Metabolic risk with second-generation antipsychotic treatment: a double-blind randomized 8-week trial of risperidone and olanzapine.Ann Clin Psychiatry. 2008 Apr-Jun; 20(2):71-8.AC
The second-generation antipsychotics are effective for treating psychotic disorders and incur fewer motor side effects than are commonly experienced with the use of first-generation antipsychotics. However, their use is commonly associated with weight gain and metabolic disturbances. This study examined weight and metabolic changes with two widely used antipsychotics, risperidone and olanzapine; addressing the issue of early monitoring for metabolic side effects.
This 8-week double blind randomized trial included patients with schizophrenia or schizoaffective disorder (N = 377) randomly assigned to risperidone (2-6 mg/day) or olanzapine (5-20 mg/day). Weight, BMI, HbA1C, total cholesterol (TC), LDL-C, HDL-C and triglycerides (TG) were monitored.

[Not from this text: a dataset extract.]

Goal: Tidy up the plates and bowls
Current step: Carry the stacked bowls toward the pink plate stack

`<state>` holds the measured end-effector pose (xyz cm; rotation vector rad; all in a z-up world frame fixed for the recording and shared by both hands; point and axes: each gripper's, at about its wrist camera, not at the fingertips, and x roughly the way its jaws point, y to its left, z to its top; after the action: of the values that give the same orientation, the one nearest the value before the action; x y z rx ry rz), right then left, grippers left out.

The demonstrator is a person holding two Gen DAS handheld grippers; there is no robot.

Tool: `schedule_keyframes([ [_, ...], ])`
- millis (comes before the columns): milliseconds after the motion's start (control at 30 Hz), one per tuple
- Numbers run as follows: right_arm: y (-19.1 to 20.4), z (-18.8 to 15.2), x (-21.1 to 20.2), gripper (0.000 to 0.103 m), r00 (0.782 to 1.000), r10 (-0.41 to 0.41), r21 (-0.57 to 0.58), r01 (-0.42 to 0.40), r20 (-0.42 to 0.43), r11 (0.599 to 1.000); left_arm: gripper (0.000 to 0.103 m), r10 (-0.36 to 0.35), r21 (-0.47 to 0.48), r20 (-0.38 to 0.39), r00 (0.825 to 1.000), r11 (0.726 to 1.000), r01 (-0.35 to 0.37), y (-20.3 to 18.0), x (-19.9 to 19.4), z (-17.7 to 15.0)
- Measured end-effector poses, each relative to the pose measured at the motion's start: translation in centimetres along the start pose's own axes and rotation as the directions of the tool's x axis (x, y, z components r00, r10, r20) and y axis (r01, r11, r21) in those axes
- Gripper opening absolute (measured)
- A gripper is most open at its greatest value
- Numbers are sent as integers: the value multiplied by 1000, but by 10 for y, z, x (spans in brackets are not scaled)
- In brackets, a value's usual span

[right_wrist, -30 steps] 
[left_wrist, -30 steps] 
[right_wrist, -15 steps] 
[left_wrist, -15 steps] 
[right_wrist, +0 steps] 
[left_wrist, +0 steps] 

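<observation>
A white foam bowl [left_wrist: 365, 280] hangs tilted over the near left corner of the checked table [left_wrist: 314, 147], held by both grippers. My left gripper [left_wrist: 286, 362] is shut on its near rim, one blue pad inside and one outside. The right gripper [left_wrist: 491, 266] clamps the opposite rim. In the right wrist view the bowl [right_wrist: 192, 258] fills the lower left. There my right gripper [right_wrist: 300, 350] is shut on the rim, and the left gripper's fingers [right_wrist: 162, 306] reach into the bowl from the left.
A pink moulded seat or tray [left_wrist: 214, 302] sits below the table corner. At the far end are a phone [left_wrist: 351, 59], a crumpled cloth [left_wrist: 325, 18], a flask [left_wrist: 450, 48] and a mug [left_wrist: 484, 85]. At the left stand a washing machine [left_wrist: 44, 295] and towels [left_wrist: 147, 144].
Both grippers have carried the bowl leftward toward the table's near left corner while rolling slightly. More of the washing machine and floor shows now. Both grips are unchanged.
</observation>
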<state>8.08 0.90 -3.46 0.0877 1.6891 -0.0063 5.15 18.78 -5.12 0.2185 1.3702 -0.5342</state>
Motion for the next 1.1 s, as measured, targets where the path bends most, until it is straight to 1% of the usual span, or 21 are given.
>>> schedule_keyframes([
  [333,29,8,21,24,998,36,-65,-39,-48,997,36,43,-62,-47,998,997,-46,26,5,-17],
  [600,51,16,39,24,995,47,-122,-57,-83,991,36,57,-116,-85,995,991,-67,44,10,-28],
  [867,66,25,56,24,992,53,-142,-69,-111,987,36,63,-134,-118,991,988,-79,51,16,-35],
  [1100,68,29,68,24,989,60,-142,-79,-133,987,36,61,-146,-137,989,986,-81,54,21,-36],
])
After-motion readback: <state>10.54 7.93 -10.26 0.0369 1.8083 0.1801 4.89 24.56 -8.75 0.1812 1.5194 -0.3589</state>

Mean BMI increases were higher in the olanzapine group as compared to risperidone (1.3 kg/m(2)(SD = 0.13) vs. 0.7 kg/m(2) (SD = 0.13)(p < 0.001). Increases in mean TC (13.5 mg/dl (SD 2.4), LDL-C (11.0 mg/dl (SD 2.2)) and TG (14.8 mg/dl (SD = 7.6)) occurred in the olanzapine group while significant changes in TC (-3.9 mg/dl (SD = 2.5)) and TG (-32.8 mg/dl (SD = 7.8)) were noted in the risperidone group. Men (not women) on olanzapine had higher than expected increases in lipids given the amount of weight gain. Baseline values and prior therapy did not contribute to the significant differences, however BMI increases (p = 0.0002) were linked to study discontinuation in both drug groups.
The fact that significant metabolic changes occurred (both positive and negative) in eight weeks is important to clinical care. Monitoring for metabolic changes may be important within the first eight weeks of treatment, as changes can be determined very early in antipsychotic treatment.